### Activation Functions in Neural Networks



#### 1. Sigmoid Activation Function
- **Formula:**
  \[
  \sigma(x) = \frac{1}{1 + e^{-x}}
  \]
- **Range:** (0, 1)
- **Properties:**
  - **Non-linear:** This allows the model to capture non-linear relationships.
  - **Differentiable:** Can be used with backpropagation.
  - **Smooth Gradient:** Helps avoid jumps in output values.
  - **Vanishing Gradient Problem:** For very high or very low input values, the gradient is almost zero, which can slow down or stall training.
- **Graph:**

![Sigmoid Graph](https://upload.wikimedia.org/wikipedia/commons/thumb/8/88/Logistic-curve.svg/1200px-Logistic-curve.svg.png)
*(Source: Wikipedia)*



#### 2. ReLU (Rectified Linear Unit) Activation Function
- **Formula:**
  \[
  \text{ReLU}(x) = \max(0, x)
  \]
- **Range:** [0, ∞)
- **Properties:**
  - **Non-linear:** Allows the model to capture complex relationships.
  - **Differentiable:** The function is differentiable at all points except at \(x = 0\).

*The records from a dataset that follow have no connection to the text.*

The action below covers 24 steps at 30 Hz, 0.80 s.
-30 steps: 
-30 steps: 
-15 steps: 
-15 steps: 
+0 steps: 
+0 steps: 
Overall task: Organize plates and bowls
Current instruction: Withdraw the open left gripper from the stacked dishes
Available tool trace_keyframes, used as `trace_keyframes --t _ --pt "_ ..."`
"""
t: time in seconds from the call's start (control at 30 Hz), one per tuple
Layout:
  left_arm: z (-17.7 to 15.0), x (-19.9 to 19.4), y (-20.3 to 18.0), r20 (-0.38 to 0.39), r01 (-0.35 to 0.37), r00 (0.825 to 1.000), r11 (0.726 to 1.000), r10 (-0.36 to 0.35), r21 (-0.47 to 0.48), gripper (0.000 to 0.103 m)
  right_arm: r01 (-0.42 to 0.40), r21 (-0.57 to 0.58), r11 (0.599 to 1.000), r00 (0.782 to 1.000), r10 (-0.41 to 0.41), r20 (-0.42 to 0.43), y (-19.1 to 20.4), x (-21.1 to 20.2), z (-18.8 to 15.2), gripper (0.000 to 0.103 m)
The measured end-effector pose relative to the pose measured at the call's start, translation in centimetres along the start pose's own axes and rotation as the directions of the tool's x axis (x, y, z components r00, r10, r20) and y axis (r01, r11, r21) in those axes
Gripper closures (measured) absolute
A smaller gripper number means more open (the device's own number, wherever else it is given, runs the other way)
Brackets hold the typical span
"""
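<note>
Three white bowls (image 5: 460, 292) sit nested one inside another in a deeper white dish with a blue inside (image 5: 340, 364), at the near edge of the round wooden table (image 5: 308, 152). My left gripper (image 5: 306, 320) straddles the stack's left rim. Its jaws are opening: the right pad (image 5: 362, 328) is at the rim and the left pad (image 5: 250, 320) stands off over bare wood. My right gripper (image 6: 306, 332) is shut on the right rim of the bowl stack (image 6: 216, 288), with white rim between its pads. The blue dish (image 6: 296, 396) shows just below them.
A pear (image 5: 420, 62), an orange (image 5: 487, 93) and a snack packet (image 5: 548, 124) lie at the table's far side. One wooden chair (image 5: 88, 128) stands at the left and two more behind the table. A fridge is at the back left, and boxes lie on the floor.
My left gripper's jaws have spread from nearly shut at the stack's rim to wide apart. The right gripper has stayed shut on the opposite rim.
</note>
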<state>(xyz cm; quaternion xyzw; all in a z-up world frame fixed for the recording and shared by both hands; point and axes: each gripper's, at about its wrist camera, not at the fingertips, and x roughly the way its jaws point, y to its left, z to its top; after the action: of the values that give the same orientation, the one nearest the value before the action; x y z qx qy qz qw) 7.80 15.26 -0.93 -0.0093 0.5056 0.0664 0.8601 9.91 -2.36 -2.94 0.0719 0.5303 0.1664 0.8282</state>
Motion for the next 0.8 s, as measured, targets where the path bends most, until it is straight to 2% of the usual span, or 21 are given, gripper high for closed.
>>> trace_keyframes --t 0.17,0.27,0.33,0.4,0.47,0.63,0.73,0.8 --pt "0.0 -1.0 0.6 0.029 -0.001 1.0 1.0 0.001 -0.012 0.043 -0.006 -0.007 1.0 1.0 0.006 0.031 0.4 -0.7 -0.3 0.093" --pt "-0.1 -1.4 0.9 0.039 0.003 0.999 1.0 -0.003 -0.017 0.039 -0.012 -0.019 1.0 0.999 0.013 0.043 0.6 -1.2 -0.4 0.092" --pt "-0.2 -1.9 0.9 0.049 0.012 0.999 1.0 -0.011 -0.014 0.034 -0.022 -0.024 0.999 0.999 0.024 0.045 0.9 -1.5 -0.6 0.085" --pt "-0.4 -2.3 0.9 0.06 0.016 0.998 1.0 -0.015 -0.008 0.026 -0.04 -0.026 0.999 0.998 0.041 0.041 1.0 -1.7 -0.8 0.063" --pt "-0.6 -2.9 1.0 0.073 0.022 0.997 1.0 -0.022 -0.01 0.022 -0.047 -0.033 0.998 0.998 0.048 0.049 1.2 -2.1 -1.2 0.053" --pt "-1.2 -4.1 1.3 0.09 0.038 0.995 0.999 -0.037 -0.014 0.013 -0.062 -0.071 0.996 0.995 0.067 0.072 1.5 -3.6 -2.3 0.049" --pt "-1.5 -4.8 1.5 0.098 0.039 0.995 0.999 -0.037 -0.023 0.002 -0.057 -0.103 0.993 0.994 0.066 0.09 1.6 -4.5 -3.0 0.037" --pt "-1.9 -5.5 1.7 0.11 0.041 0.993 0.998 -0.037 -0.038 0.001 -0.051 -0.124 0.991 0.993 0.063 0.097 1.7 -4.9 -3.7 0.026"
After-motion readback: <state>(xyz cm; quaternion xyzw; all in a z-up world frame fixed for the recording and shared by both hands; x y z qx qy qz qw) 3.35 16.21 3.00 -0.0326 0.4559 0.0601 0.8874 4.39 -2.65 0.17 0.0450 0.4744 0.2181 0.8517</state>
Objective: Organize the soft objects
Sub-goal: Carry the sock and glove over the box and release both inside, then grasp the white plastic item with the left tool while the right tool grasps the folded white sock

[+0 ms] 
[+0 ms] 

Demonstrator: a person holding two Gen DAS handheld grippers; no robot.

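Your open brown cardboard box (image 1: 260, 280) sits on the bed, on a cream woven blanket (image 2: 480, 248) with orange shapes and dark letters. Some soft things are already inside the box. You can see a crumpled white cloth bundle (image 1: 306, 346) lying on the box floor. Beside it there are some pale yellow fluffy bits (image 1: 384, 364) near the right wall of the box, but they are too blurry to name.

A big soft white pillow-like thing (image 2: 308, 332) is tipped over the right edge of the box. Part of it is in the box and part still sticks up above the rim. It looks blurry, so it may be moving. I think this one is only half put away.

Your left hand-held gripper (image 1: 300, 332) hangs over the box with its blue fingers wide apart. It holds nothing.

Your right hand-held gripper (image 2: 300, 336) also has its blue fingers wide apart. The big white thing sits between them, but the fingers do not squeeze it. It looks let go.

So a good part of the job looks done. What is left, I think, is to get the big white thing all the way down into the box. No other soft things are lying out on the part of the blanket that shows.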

For practical purposes, we can define the gradient as 0 or 1 at this point.
  - **Computational Efficiency:** Simpler to compute than sigmoid and tanh.
  - **Sparsity:** Activates only a few neurons, leading to a sparse network.
  - **Dying ReLU Problem:** Neurons can become inactive and stop learning if they consistently output 0.
- **Graph:**

![ReLU Graph](https://upload.wikimedia.org/wikipedia/commons/thumb/6/6c/Rectifier_and_softplus_functions.svg/1200px-Rectifier_and_softplus_functions.svg.png)
*(Source: Wikipedia)*





### Comparison and Applications

- **Usage in Layers:**
  - **Sigmoid:** Often used in the output layer for binary classification problems.
  - **ReLU:** Commonly used in hidden layers of deep neural networks.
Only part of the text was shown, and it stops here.